**Task description:**
Reproduce exactly the lines below from the one containing "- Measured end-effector" through the one containing "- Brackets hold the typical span", including both, and nothing else.

**Information shown:**

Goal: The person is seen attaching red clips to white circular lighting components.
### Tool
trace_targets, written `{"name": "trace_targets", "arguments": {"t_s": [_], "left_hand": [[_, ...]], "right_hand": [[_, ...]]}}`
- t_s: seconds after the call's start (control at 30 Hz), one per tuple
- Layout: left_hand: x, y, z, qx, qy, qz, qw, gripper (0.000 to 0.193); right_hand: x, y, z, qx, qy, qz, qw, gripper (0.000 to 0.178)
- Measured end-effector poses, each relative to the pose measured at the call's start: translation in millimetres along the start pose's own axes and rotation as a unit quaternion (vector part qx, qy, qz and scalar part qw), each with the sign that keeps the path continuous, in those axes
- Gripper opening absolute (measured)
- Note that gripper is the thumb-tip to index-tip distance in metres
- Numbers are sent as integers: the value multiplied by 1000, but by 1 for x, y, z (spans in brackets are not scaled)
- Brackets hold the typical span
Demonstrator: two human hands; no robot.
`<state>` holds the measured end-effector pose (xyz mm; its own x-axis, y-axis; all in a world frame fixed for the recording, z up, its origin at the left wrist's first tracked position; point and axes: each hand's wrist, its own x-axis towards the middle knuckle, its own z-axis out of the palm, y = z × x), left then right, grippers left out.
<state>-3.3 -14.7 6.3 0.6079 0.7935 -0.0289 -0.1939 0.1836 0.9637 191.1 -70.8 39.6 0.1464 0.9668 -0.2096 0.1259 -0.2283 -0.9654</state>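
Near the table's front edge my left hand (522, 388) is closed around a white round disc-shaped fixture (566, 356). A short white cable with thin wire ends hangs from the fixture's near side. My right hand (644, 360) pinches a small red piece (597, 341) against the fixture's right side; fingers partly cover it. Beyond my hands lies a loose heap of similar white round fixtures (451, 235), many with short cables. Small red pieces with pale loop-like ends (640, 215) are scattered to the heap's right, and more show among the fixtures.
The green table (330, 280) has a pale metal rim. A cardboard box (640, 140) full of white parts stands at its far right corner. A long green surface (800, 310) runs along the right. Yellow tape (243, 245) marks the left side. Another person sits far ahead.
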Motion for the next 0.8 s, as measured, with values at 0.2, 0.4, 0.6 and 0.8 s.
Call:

**Answer for this exercise:**
- Measured end-effector poses, each relative to the pose measured at the call's start: translation in millimetres along the start pose's own axes and rotation as a unit quaternion (vector part qx, qy, qz and scalar part qw), each with the sign that keeps the path continuous, in those axes
- Gripper opening absolute (measured)
- Note that gripper is the thumb-tip to index-tip distance in metres
- Numbers are sent as integers: the value multiplied by 1000, but by 1 for x, y, z (spans in brackets are not scaled)
- Brackets hold the typical span

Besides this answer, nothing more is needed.